It should be noted that this formula implies that there would be an unoccupied Palestinian territory, annexed for example. The prosecutor thus effectively leaves open any future provision concerning borders and exempts herself from criticism of political anticipation. The word “territory” takes on its full meaning here.

Subsequently, the prosecutor also anticipates criticism by stating that the existence of the Oslo agreements obviously does not prohibit the ICC from exercising its jurisdiction in order to deal with war crimes. Noting that “the state of occupation of the three territories (West Bank, East Jerusalem, and Gaza), for which she uses the neologism “occunexion” (annexation-occupation) cannot be reduced to the authority of the power of the time.” 

In other words, the Oslo agreements are not imposed in any way on international law. She even quotes Roman law: “ex injuria jus non oritur!” A legal right cannot be derived from an illegal act. One more dig at the Oslo agreements. And she quotes all the institutions, including the United Nations, which have never recognized past, present or future “annexations” (and the Jericho Valley, the current subject of election promises of annexation, is referred to by name).

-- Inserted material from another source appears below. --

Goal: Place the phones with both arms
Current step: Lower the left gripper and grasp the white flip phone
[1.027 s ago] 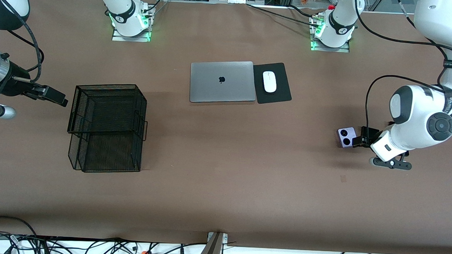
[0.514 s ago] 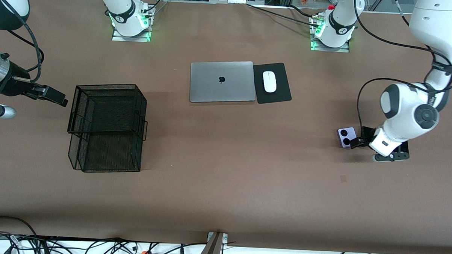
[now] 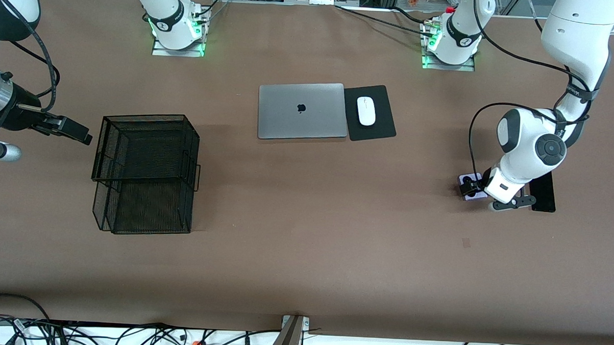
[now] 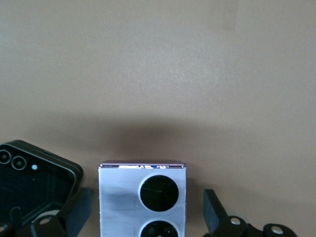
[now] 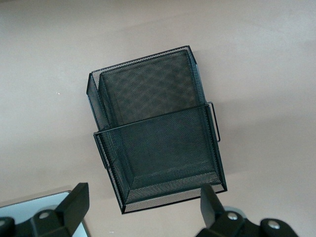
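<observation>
Left arm (image 3: 527, 149) hides most of the lilac-white phone (image 3: 471, 187) and part of the slim black phone (image 3: 544, 191) in front view; left wrist view crops the black folded phone (image 4: 34, 182).

Two big white jointed arms, smooth rounded shells. Left arm (image 3: 530, 149) with dark grey round joint caps, a black band with small white lettering, and a black cable looping along it. Right arm (image 3: 6, 9) white and black, then a shiny silver cylinder ahead of black parts, black cable curling beside. White bases ringed in black, on metal plates lit green. Black gripper fingers (image 4: 213, 210), wedge-shaped, with small silver screws at their roots
</observation>
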`<state>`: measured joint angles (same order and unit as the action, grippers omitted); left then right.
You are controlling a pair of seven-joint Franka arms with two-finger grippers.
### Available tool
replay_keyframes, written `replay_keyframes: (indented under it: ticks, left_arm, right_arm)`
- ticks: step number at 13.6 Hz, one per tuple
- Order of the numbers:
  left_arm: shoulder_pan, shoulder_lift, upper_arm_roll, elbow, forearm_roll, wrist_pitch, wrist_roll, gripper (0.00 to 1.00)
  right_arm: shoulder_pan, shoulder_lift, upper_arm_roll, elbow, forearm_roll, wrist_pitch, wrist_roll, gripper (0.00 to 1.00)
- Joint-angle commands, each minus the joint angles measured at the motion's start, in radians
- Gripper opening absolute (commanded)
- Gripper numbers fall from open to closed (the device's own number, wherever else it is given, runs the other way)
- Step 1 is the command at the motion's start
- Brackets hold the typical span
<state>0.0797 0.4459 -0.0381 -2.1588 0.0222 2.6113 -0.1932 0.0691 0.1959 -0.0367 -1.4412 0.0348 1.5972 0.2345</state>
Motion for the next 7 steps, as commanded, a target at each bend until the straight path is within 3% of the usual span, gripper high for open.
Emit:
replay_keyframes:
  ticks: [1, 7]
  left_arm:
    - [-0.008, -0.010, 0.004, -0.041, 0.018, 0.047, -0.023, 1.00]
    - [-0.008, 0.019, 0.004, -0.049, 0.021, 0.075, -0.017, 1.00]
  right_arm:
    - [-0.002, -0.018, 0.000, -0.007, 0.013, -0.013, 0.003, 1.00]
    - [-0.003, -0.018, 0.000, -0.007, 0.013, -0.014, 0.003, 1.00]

The prosecutor reiterates the internationally recognized principle of self-determination, which can be achieved by a state gaining its independence, but also through “voluntary integration with another state on the basis of political equality”. A crucial statement that we will repeat at the end of this article. Finally, the marketing of products from Israeli settlements in the West Bank is illegal, as is the wall condemned by the International Court of Justice. All these statements are supported by 648 footnotes.

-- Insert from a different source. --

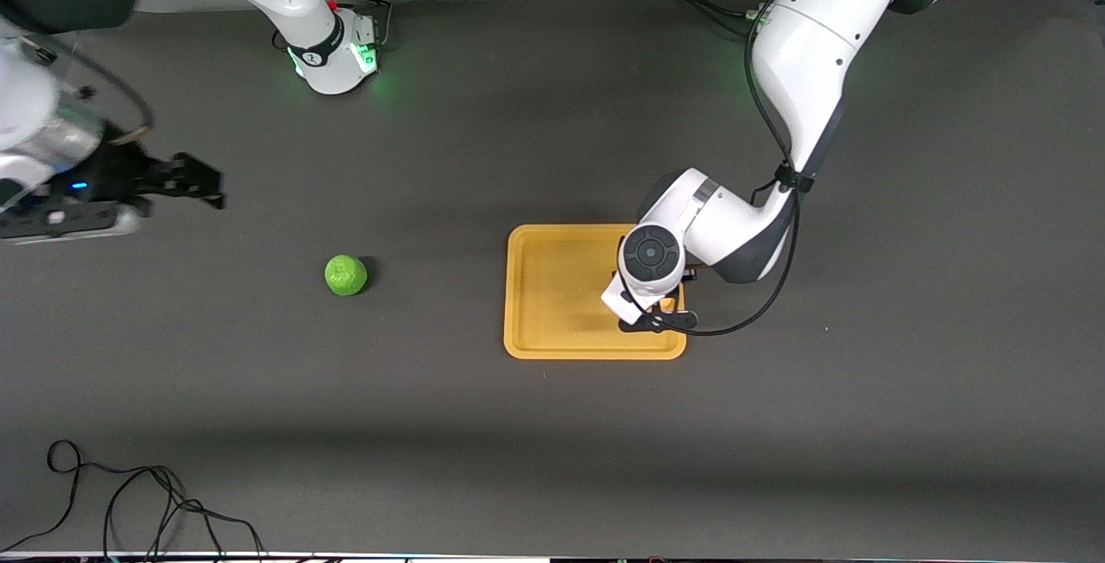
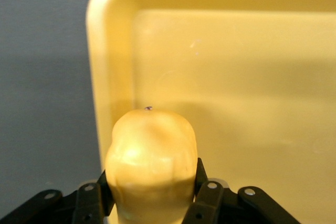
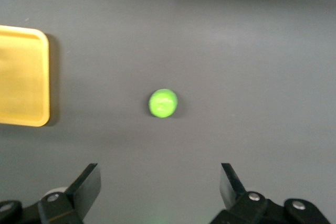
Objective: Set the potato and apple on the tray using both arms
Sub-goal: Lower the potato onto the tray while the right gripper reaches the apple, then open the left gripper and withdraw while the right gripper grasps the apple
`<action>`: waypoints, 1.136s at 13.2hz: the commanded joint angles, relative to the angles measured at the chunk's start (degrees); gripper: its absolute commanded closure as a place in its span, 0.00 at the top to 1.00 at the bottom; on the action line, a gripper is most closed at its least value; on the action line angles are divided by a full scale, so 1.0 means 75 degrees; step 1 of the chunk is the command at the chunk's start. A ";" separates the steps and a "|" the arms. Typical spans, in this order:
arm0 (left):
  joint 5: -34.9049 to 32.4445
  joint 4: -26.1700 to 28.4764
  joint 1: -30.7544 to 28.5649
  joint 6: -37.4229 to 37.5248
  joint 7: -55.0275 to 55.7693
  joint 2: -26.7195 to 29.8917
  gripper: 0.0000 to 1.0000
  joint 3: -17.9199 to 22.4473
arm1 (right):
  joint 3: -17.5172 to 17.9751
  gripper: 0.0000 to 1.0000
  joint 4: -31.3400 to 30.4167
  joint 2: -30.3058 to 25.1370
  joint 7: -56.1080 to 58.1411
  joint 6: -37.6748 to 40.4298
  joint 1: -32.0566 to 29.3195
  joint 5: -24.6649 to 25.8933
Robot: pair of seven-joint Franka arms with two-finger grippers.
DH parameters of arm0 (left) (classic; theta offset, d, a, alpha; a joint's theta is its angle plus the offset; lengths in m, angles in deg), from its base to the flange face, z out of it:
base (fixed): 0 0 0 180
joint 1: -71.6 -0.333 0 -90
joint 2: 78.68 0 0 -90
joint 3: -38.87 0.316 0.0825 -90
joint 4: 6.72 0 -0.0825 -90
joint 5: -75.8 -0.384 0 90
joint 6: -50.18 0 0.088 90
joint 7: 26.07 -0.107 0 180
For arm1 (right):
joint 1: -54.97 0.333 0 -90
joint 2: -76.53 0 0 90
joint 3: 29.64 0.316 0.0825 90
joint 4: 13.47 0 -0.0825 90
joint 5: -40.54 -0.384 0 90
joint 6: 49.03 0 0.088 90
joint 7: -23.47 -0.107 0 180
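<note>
The yellow-orange potato (image 2: 151,156) is clamped between the fingers of my left gripper (image 2: 152,181). That gripper (image 1: 660,308) is low over the yellow-orange tray (image 1: 552,287), at the tray's end toward the left arm. In the left wrist view the tray's floor (image 2: 236,77) fills the picture under the potato. The green apple (image 1: 345,275) lies on the table, apart from the tray toward the right arm's end. My right gripper (image 1: 203,181) is open and empty, up in the air near the right arm's end of the table. Its wrist view shows the apple (image 3: 163,103) and a tray corner (image 3: 23,77).
The table is a dark grey mat. Black cables (image 1: 129,502) lie loose at the table edge nearest the front camera, toward the right arm's end. The arms' white bases (image 1: 332,58) stand along the farthest edge.
</note>
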 commanded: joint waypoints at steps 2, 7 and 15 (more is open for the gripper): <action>0.0081 -0.0175 0.0102 -0.0106 0.0131 -0.0203 0.40 0.0132 | -0.0079 1.00 -0.1387 -0.0573 -0.0103 -0.0939 0.0074 -0.0011; 0.0022 -0.0210 0.0067 0.0000 0.0189 -0.0144 0.86 0.0155 | -0.0091 1.00 -0.3944 -0.0542 -0.0114 -0.4043 0.0051 -0.0046; 0.0081 -0.0223 -0.1230 0.2388 -0.0882 0.2138 1.00 0.0155 | -0.0091 1.00 -0.5225 0.1485 -0.0068 -0.7633 0.0273 -0.0491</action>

One cannot fail to think, and understand without approving the idea, that Fatou Bensouda wished by all means, even if they can be criticized in terms of the law, to get rid of the Mavi Marmara file. What is the point of “opening the gates of hell”, as she said, if Turkey (the 10 killed were Turkish citizens) is disinterested (the families have been compensated by Israel), if Turkey is not a state party, if the boat was Comorian (“how many divisions? “), if Palestine, the first concerned, never came forward, and if a much more explosive and comprehensive dossier on Israel-Palestine was ready?

Who is Fatou Bensouda?

Fatou Bensouda, aged 58, is a Gambian lawyer, Prosecutor of the International Criminal Court since June 2012, elected for 9 years. Her career is “tainted” by the fact that she was the deputy of the ICC’s first Prosecutor, Luis Moreno Ocampo, whose mandate is generally considered to have been very poor due to a dramatic lack of professionalism as well as ethics.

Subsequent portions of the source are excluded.